● **RECORDS SUPPLIED**

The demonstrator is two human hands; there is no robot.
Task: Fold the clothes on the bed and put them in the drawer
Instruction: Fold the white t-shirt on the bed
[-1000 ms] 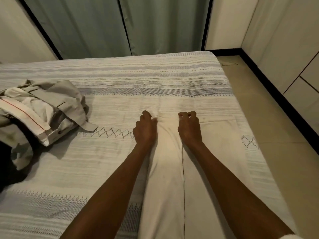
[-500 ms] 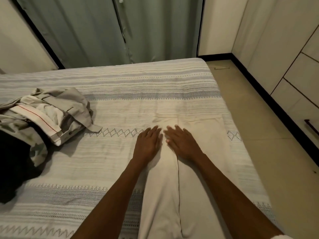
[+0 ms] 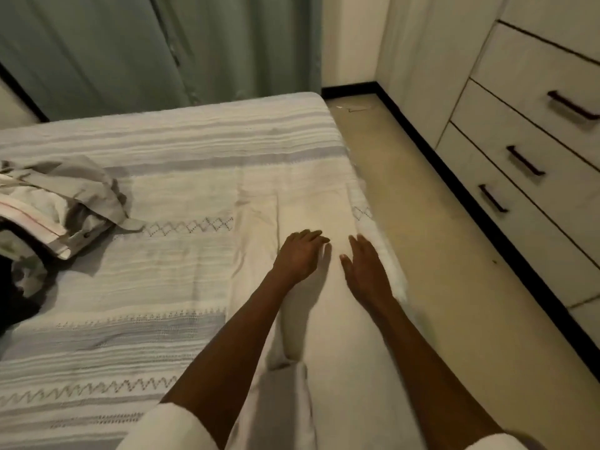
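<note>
Both hands, the left hand (image 3: 300,254) and right hand (image 3: 365,266), lie released and flat, side by side on the white trousers (image 3: 311,216), spread along the right edge of the bed (image 3: 194,151), long axis running away from the person.

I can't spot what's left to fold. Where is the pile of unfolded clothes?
In the head view the pile of unfolded clothes lies at the bed's far left edge, well left of the white trousers under both hands.
</note>
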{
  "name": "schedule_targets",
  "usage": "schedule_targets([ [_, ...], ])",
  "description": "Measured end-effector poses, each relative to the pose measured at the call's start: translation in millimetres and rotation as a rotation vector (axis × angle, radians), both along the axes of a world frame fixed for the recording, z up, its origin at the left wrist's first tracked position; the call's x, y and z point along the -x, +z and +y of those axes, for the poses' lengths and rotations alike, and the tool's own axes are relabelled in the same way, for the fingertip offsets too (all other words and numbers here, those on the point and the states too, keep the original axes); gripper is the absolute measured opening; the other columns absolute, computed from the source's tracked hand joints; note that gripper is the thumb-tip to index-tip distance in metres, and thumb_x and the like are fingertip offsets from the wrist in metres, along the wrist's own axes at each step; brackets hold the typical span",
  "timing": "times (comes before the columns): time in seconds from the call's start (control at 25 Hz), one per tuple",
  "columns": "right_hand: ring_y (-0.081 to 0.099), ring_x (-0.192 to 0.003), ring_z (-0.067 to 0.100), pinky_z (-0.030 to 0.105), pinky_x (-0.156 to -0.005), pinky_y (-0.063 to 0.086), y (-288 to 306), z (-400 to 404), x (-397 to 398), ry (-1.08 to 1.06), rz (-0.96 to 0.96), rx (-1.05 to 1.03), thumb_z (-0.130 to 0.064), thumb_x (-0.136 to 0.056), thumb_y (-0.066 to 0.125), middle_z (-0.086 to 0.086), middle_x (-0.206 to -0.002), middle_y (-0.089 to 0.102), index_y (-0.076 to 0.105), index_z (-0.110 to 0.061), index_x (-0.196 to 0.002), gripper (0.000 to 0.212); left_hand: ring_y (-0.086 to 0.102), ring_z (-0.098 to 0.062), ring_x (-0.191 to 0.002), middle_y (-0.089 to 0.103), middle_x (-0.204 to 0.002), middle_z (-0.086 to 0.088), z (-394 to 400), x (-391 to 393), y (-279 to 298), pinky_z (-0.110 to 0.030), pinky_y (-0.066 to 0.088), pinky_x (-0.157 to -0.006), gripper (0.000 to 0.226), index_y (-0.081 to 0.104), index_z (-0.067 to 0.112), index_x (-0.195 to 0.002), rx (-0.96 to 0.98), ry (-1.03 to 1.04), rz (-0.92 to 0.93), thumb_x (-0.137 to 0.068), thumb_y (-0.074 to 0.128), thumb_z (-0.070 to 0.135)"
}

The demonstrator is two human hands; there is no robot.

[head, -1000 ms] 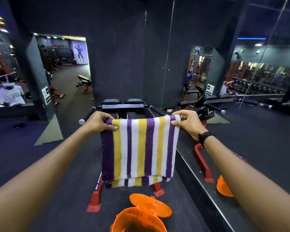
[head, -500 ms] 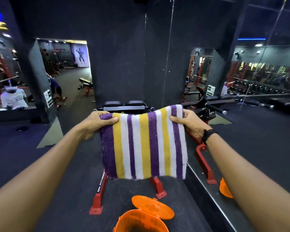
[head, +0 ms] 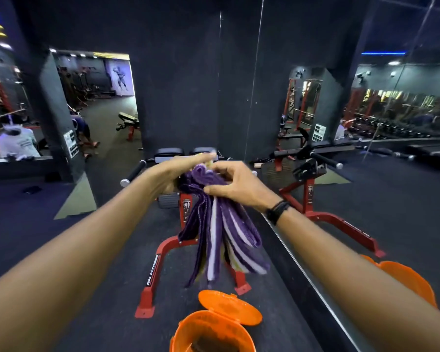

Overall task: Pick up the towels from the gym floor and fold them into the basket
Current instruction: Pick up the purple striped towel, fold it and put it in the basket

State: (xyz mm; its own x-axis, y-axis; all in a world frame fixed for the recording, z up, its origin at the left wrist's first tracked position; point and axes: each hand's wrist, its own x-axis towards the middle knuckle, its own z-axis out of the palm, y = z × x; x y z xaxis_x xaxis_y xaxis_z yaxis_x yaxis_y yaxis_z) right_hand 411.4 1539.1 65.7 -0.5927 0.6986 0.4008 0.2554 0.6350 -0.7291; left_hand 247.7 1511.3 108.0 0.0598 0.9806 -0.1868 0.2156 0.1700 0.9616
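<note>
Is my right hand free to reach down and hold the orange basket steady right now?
Probably not yet. The right hand is gripping the bunched striped towel together with the left hand. The path down to the basket looks open, with its lid flipped back, but the towel occupies that hand.

The towel (head: 221, 224) is striped purple and white, with a little yellow showing at its top and low down between the folds. It is gathered into a bunch and hangs in loose vertical folds in the air, its lower end fanning out above the floor and above the basket. The basket (head: 214, 334) is bright orange plastic, round, standing upright on the dark gym floor at the bottom edge of the view, partly cut off. Its hinged lid (head: 230, 311) is swung open and lies back behind the rim, and something dark shows inside
</note>
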Motion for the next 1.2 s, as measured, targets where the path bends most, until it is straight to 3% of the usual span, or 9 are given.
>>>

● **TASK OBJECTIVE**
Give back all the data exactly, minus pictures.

● **WRITTEN ANSWER**
The demonstrator is two human hands; there is no robot.
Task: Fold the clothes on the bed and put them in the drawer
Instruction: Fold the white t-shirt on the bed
[-1000 ms] 
[-500 ms] 
[+0 ms] 
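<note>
Both hands, the left hand (image 3: 300,254) and right hand (image 3: 365,266), lie released and flat, side by side on the white trousers (image 3: 311,216), spread along the right edge of the bed (image 3: 194,151), long axis running away from the person.

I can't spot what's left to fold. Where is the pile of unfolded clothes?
In the head view the pile of unfolded clothes lies at the bed's far left edge, well left of the white trousers under both hands.
</note>
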{
  "name": "schedule_targets",
  "usage": "schedule_targets([ [_, ...], ])",
  "description": "Measured end-effector poses, each relative to the pose measured at the call's start: translation in millimetres and rotation as a rotation vector (axis × angle, radians), both along the axes of a world frame fixed for the recording, z up, its origin at the left wrist's first tracked position; the call's x, y and z point along the -x, +z and +y of those axes, for the poses' lengths and rotations alike, and the tool's own axes are relabelled in the same way, for the fingertip offsets too (all other words and numbers here, those on the point and the states too, keep the original axes); gripper is the absolute measured opening; the other columns absolute, computed from the source's tracked hand joints; note that gripper is the thumb-tip to index-tip distance in metres, and thumb_x and the like are fingertip offsets from the wrist in metres, along the wrist's own axes at each step; brackets hold the typical span",
  "timing": "times (comes before the columns): time in seconds from the call's start (control at 25 Hz), one per tuple",
  "columns": "right_hand: ring_y (-0.081 to 0.099), ring_x (-0.192 to 0.003), ring_z (-0.067 to 0.100), pinky_z (-0.030 to 0.105), pinky_x (-0.156 to -0.005), pinky_y (-0.063 to 0.086), y (-288 to 306), z (-400 to 404), x (-397 to 398), ry (-1.08 to 1.06), rz (-0.96 to 0.96), rx (-1.05 to 1.03), thumb_z (-0.130 to 0.064), thumb_x (-0.136 to 0.056), thumb_y (-0.066 to 0.125), middle_z (-0.086 to 0.086), middle_x (-0.206 to -0.002), middle_y (-0.089 to 0.102), index_y (-0.076 to 0.105), index_z (-0.110 to 0.061), index_x (-0.196 to 0.002), gripper (0.000 to 0.212); left_hand: ring_y (-0.086 to 0.102), ring_z (-0.098 to 0.062), ring_x (-0.191 to 0.002), middle_y (-0.089 to 0.103), middle_x (-0.204 to 0.002), middle_z (-0.086 to 0.088), z (-394 to 400), x (-391 to 393), y (-279 to 298), pinky_z (-0.110 to 0.030), pinky_y (-0.066 to 0.088), pinky_x (-0.157 to -0.006), gripper (0.000 to 0.226), index_y (-0.081 to 0.104), index_z (-0.067 to 0.112), index_x (-0.195 to 0.002), rx (-0.96 to 0.98), ry (-1.03 to 1.04), rz (-0.92 to 0.93), thumb_x (-0.137 to 0.068), thumb_y (-0.074 to 0.128), thumb_z (-0.070 to 0.135)"
}

The demonstrator is two human hands; there is no robot.

[head, -1000 ms] 
[head, -500 ms] 
[head, +0 ms] 

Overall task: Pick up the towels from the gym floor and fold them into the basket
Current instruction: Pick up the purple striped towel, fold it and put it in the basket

State: (xyz mm; its own x-axis, y-axis; all in a world frame fixed for the recording, z up, its origin at the left wrist's first tracked position; point and axes: each hand's wrist, its own x-axis towards the middle knuckle, its own z-axis out of the palm, y = z × x; x y z xaxis_x xaxis_y xaxis_z yaxis_x yaxis_y yaxis_z) right_hand 411.4 1539.1 65.7 -0.5927 0.6986 0.4008 0.2554 0.6350 -0.7291; left_hand 247.7 1511.3 108.0 0.0598 0.9806 -0.1868 0.2156 0.1700 0.9616
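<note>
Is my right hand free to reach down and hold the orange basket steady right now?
Probably not yet. The right hand is gripping the bunched striped towel together with the left hand. The path down to the basket looks open, with its lid flipped back, but the towel occupies that hand.

The towel (head: 221, 224) is striped purple and white, with a little yellow showing at its top and low down between the folds. It is gathered into a bunch and hangs in loose vertical folds in the air, its lower end fanning out above the floor and above the basket. The basket (head: 214, 334) is bright orange plastic, round, standing upright on the dark gym floor at the bottom edge of the view, partly cut off. Its hinged lid (head: 230, 311) is swung open and lies back behind the rim, and something dark shows inside
</note>
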Motion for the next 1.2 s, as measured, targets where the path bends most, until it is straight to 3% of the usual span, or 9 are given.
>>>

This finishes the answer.